### Data for analysis
BEGIN
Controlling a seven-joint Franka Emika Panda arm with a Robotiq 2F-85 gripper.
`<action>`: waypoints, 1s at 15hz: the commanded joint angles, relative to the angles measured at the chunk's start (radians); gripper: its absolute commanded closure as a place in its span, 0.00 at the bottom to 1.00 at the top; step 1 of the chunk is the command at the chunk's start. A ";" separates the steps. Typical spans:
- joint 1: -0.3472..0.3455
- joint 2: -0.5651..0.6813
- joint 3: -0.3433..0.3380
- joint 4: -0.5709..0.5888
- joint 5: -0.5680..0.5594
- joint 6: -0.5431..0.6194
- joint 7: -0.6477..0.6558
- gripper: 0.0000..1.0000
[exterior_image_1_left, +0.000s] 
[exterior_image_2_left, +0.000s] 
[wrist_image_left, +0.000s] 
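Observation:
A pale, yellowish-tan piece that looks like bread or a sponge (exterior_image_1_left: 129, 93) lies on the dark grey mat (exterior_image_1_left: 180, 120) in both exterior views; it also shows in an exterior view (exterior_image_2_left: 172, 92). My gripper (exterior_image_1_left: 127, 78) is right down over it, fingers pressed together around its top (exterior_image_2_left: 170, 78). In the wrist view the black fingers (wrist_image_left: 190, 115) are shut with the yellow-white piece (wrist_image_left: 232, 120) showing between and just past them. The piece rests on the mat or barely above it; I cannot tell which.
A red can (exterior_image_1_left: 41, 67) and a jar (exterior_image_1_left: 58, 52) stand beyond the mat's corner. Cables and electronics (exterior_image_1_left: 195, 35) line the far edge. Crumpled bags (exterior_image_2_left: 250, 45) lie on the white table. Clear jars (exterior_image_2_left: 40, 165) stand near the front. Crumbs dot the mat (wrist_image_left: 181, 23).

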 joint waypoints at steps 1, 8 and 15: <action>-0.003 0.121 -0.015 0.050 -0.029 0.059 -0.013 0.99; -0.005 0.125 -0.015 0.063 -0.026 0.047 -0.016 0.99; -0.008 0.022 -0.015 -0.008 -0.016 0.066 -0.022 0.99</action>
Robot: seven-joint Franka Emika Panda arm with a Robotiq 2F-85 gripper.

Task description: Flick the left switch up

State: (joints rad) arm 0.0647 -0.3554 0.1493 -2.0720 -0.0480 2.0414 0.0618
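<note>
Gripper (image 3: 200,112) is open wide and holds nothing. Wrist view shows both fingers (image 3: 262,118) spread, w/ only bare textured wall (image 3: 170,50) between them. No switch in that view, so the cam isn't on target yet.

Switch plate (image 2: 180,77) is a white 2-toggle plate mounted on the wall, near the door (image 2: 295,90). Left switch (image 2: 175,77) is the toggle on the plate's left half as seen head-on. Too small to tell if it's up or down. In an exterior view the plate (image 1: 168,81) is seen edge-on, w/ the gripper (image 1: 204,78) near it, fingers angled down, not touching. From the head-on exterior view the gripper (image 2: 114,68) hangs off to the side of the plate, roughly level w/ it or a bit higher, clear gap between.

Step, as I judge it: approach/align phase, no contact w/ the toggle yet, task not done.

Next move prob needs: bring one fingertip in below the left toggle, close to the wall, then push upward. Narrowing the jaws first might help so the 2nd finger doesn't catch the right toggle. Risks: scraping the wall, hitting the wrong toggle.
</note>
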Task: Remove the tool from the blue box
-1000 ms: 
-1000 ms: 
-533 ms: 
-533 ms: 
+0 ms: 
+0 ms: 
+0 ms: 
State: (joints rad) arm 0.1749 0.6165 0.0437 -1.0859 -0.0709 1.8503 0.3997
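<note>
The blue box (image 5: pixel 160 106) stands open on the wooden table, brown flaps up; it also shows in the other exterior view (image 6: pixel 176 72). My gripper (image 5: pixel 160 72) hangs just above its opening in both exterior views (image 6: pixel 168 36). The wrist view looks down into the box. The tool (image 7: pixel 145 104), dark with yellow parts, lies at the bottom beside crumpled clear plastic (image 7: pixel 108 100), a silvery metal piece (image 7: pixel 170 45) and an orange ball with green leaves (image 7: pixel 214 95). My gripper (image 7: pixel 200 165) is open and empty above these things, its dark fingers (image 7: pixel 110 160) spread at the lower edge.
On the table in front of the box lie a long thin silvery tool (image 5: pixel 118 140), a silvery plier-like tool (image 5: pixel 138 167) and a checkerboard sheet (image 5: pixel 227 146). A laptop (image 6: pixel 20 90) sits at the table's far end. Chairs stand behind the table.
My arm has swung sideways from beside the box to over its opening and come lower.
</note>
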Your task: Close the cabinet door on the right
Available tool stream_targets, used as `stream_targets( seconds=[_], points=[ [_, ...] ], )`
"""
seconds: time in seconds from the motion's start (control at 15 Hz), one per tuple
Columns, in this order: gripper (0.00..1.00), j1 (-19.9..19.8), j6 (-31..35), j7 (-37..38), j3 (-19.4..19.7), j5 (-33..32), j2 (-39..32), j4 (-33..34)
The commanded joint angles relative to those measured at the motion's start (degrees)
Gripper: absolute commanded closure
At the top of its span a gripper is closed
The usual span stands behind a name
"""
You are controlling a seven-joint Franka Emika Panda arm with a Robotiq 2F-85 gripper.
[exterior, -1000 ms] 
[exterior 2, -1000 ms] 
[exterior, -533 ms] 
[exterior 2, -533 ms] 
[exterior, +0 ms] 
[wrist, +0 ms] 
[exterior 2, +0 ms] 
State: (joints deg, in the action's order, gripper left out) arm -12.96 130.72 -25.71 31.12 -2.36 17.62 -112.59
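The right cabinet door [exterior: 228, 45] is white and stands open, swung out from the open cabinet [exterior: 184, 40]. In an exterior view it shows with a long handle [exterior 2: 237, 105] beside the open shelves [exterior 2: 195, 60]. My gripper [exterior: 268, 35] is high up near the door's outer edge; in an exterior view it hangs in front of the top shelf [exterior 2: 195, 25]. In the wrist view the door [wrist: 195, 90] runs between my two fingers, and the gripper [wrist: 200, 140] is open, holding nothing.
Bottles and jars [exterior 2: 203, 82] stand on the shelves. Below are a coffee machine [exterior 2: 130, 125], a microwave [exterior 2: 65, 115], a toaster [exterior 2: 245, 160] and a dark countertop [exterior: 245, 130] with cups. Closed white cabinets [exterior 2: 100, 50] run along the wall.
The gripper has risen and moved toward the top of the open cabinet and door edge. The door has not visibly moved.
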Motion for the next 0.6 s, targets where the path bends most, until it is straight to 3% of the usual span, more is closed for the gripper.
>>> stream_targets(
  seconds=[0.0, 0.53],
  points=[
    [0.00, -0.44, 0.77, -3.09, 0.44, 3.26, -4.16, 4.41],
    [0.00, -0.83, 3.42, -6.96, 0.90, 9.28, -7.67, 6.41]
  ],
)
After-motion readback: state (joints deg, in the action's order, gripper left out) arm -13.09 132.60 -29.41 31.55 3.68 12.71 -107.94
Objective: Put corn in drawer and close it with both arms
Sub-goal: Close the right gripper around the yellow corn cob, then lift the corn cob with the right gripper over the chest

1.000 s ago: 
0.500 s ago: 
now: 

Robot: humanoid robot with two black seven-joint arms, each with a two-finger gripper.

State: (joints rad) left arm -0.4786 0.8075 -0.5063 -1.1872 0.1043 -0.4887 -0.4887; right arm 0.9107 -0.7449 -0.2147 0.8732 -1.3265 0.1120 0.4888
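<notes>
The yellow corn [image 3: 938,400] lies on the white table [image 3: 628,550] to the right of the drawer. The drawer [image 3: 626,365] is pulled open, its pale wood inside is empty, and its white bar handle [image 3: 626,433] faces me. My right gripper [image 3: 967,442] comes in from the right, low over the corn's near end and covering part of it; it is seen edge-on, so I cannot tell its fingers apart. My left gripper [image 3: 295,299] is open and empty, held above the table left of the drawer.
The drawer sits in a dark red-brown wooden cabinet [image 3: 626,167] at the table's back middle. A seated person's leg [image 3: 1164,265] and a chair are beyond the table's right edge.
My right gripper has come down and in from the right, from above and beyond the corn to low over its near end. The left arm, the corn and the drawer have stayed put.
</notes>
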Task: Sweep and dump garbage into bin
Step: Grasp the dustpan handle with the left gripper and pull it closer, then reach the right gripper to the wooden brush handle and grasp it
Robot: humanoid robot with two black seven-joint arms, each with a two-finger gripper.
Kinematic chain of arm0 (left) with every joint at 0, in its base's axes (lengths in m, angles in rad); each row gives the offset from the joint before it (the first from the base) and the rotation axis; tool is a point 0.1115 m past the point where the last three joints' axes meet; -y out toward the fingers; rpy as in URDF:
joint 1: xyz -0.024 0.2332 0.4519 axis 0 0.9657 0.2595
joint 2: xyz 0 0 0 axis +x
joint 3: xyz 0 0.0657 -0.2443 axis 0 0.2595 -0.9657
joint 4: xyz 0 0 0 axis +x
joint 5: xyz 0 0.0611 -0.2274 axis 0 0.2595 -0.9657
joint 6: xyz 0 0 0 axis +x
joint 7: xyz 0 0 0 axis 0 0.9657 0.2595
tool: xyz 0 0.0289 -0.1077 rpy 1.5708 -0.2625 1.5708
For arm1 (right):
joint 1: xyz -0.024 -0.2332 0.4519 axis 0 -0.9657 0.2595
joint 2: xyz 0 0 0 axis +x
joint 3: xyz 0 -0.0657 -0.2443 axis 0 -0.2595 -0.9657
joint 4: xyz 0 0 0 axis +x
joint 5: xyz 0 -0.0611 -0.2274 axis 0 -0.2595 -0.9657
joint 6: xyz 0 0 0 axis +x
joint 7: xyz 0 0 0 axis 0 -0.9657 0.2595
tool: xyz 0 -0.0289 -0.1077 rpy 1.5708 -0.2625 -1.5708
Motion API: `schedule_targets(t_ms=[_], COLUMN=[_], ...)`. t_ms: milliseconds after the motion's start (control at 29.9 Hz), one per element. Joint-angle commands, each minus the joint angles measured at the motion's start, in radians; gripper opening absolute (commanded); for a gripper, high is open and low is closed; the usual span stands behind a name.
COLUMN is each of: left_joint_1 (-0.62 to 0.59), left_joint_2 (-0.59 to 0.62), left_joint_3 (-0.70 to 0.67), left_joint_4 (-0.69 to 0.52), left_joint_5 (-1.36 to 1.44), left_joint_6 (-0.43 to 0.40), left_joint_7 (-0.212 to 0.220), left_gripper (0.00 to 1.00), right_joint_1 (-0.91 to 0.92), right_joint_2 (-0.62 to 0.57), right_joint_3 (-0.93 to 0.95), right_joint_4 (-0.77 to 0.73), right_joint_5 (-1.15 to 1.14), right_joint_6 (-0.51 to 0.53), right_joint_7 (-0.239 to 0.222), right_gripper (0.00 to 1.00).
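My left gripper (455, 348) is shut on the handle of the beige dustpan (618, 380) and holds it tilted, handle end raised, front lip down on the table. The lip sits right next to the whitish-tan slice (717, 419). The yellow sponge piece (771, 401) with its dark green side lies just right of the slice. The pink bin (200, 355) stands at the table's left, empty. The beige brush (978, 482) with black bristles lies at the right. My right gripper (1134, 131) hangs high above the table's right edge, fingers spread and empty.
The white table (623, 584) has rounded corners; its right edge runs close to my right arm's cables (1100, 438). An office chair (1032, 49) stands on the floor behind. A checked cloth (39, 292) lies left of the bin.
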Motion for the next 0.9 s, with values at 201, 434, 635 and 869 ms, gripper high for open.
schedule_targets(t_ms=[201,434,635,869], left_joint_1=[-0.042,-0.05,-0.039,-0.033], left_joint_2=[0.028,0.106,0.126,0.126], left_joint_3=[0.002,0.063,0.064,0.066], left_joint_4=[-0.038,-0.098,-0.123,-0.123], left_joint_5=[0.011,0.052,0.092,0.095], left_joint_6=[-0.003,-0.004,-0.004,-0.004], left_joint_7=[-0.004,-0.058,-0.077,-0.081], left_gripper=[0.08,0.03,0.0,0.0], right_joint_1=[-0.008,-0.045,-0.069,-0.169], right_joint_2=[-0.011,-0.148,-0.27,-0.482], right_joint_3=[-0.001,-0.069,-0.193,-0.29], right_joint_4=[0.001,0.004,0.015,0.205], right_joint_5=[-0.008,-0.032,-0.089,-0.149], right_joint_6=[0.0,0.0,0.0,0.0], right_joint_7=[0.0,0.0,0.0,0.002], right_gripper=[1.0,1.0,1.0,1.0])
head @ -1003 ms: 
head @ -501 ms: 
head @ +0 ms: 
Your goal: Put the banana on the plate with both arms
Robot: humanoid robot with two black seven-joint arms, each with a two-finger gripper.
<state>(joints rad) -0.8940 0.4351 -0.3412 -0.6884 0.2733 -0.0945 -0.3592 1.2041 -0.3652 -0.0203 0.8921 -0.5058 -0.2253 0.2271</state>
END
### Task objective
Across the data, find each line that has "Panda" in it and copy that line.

### Answer box
Controlling a seven-joint Franka Emika Panda arm with a Robotiq 2F-85 gripper.
Robot: seven-joint Franka Emika Panda arm with a Robotiq 2F-85 gripper.
You are controlling a seven-joint Franka Emika Panda arm with a Robotiq 2F-85 gripper.

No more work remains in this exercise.